──────── GIVEN RECORDS ────────
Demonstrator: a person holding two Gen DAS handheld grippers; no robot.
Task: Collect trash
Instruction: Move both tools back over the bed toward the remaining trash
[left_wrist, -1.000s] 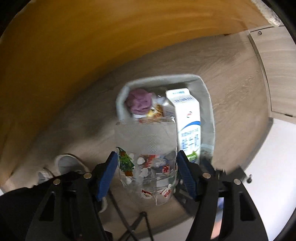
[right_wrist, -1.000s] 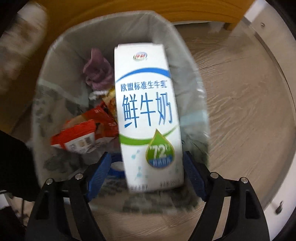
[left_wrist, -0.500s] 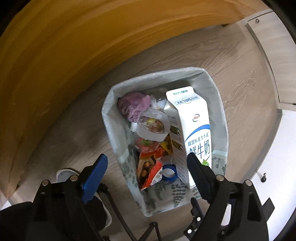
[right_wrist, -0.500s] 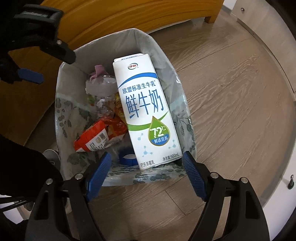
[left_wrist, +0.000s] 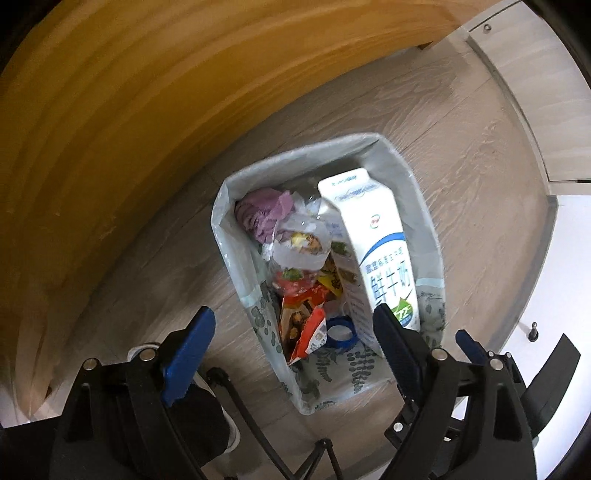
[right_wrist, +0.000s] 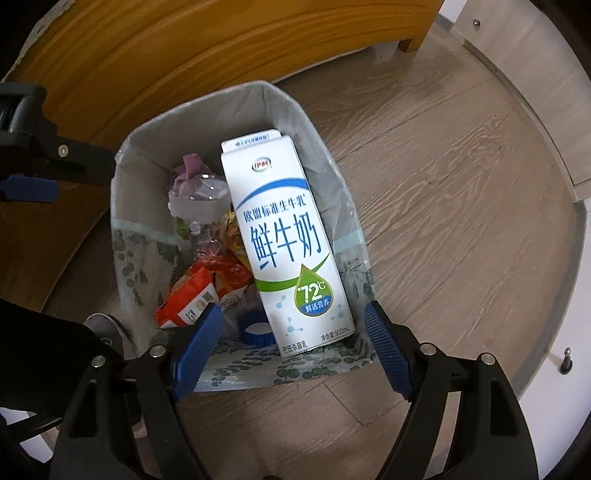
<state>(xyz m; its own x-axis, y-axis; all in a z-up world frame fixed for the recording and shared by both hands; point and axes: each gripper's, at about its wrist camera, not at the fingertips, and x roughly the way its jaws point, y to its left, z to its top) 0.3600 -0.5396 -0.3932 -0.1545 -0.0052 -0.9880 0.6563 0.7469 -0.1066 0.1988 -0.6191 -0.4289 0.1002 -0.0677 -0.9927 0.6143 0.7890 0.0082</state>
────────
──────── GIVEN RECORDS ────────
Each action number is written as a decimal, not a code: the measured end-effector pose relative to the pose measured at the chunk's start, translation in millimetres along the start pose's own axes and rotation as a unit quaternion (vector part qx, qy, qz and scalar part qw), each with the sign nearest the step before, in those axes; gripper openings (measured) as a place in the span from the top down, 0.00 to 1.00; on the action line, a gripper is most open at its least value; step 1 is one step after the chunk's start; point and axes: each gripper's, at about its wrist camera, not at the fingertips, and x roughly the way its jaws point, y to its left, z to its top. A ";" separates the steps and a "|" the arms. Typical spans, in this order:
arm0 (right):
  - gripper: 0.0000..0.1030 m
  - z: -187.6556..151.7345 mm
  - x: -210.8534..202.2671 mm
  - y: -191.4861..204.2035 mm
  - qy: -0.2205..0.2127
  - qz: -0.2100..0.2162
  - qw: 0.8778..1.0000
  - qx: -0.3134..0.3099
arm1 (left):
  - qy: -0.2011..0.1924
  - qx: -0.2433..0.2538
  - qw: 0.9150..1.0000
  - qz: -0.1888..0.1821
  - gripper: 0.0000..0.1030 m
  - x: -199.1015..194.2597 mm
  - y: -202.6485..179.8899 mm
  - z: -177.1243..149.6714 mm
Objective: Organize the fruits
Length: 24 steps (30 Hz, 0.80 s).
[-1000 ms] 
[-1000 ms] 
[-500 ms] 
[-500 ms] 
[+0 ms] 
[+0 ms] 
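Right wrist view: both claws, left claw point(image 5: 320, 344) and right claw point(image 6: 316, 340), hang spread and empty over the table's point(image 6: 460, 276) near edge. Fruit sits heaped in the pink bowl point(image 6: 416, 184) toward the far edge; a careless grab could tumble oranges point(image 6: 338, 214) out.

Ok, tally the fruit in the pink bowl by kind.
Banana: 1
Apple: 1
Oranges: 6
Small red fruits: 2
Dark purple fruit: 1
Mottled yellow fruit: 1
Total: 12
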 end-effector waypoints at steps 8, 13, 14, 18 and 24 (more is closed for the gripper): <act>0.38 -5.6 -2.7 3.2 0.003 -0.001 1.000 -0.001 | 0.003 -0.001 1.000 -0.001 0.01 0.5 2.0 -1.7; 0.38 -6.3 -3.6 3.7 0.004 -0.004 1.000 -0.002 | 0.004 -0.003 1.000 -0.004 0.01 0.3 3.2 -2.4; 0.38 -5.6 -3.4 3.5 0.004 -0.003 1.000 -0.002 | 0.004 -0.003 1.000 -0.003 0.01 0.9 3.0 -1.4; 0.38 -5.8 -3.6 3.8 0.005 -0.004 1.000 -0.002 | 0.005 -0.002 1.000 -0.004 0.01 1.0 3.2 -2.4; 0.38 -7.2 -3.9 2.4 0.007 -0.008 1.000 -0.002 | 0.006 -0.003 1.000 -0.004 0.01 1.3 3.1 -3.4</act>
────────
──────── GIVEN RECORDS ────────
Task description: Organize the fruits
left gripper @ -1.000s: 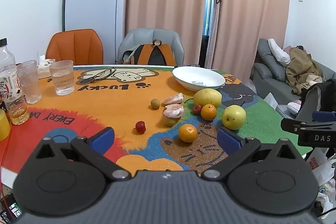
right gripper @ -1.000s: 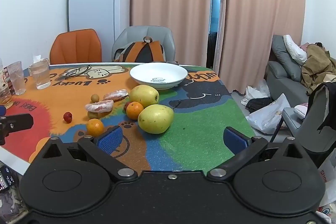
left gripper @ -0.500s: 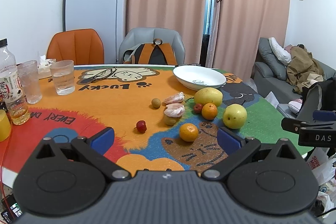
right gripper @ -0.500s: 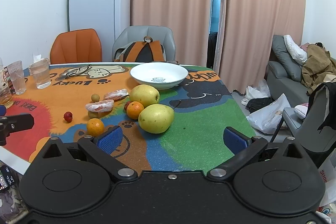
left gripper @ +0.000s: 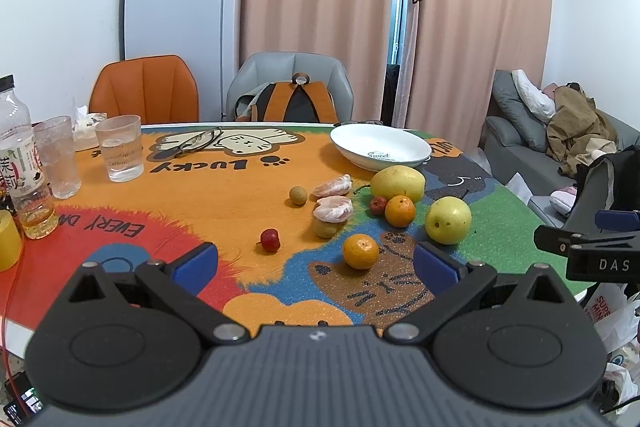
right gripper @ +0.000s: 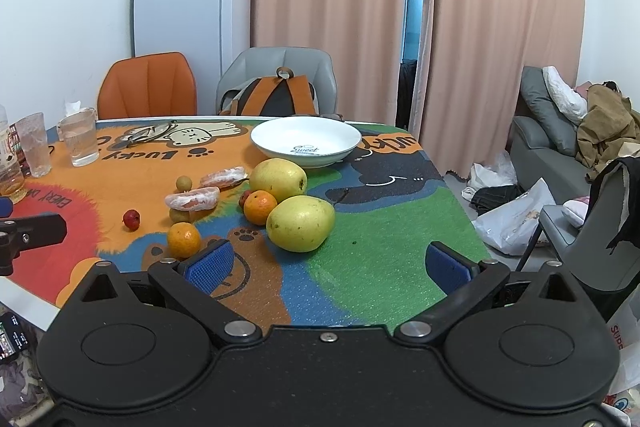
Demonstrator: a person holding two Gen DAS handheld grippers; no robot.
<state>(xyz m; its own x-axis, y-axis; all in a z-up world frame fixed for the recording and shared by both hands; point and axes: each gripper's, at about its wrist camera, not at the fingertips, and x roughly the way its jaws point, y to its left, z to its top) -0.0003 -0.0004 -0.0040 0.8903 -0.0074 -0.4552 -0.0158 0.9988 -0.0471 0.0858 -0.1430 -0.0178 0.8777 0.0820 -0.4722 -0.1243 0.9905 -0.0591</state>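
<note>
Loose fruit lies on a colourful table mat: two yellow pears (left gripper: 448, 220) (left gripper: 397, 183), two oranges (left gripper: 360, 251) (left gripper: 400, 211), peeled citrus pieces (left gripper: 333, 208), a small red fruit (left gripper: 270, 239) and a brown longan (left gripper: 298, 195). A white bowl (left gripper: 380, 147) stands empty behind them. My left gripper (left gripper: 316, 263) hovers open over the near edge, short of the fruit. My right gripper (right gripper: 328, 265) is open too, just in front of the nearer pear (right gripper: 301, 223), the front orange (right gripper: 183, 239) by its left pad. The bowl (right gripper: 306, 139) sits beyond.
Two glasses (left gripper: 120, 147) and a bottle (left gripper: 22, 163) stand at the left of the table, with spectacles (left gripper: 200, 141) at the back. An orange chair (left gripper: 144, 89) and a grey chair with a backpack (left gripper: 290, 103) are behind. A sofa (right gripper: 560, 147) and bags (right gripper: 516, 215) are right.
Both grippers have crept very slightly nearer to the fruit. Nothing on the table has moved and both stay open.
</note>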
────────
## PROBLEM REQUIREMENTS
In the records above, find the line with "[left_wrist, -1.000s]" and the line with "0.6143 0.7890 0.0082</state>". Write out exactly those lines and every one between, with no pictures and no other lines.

## ANSWER TO THIS EXERCISE
[left_wrist, -1.000s] 
[right_wrist, -1.000s] 
[left_wrist, -0.500s] 
[right_wrist, -0.500s] 
[left_wrist, +0.000s] 
[right_wrist, +0.000s] 
<state>(xyz m; its own x-axis, y-axis; all in a z-up world frame fixed for the recording and shared by both hands; point and axes: each gripper's, at about its wrist camera, not at the fingertips, and x roughly the way its jaws point, y to its left, z to its top) 0.3600 -0.5396 -0.3932 -0.1545 -0.0052 -0.9880 0.6563 0.7469 -0.1066 0.1988 -0.6191 -0.4289 0.1002 -0.0677 -0.9927 0.6143 0.7890 0.0082</state>

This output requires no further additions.